É importante que a abordagem ética seja feita de forma multidimensional, e não apenas princípios. A maioria dos documentos que estabelecem reflexões éticas se limitam ao estabelecimento de princípios, que são recomendações.

A existência de uma marco regulatório é fundamental, mas ele deve ser precedido e  monitorado de uma reflexão ética continuada. Sem esta reflexão poderemos ter muitos documentos regulatórios, porém com pouca ação prática efetiva. 

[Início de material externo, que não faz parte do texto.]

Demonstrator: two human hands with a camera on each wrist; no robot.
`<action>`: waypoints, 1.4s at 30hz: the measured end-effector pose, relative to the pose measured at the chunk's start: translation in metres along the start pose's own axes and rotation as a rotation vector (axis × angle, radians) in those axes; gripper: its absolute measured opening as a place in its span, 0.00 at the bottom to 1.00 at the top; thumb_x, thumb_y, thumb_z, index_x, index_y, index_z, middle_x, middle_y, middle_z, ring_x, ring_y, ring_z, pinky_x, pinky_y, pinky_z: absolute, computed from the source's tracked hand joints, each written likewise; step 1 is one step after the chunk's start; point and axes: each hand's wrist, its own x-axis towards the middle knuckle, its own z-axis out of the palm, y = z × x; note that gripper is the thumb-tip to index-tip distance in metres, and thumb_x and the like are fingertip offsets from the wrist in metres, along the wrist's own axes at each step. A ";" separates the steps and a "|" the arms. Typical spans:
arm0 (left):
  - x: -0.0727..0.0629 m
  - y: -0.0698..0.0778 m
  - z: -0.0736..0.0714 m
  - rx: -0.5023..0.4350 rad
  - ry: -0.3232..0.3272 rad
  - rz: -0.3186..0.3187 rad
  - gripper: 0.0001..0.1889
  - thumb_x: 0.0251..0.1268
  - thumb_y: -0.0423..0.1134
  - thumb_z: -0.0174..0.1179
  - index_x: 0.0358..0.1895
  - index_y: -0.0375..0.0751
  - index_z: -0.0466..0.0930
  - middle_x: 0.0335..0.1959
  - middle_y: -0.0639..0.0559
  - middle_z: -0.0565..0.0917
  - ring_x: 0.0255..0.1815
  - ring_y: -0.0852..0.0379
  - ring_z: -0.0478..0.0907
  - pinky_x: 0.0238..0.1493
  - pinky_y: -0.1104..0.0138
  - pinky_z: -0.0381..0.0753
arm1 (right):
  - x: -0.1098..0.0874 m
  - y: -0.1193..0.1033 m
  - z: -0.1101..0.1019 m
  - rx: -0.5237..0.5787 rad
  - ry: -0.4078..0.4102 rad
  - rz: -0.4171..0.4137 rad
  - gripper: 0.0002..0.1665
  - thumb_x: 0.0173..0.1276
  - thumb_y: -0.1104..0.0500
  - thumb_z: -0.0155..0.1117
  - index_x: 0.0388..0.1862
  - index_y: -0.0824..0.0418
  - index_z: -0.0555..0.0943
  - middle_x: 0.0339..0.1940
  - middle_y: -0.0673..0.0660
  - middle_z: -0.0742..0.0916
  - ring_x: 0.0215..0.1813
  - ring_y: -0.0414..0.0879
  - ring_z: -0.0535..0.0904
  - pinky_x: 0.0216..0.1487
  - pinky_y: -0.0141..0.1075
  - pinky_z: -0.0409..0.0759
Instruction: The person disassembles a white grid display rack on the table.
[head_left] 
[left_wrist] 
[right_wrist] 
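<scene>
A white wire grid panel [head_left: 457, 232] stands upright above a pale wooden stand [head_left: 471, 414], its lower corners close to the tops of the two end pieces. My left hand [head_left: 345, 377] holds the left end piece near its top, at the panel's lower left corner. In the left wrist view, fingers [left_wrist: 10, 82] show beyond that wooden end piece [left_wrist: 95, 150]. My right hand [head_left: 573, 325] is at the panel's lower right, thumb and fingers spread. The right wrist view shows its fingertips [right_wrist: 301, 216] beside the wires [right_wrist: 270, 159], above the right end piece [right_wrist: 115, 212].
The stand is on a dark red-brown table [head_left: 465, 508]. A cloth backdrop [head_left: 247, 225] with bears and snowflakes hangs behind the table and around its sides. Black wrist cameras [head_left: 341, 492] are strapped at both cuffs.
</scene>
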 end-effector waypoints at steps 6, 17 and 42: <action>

Atualmente, temos muitas gerações com diferentes culturas e perspectivas convivendo. Podem ocorrer diferentes percepções a respeito da adequação ou não de práticas envolvendo Inteligência Artificial em grupos de “imigrantes digitais” e de “nativos digitais”. Estas diferenças culturais e geracionais ainda estão sem dados que permitam verificar a sua importância na condução de políticas a respeito desta área tão importante.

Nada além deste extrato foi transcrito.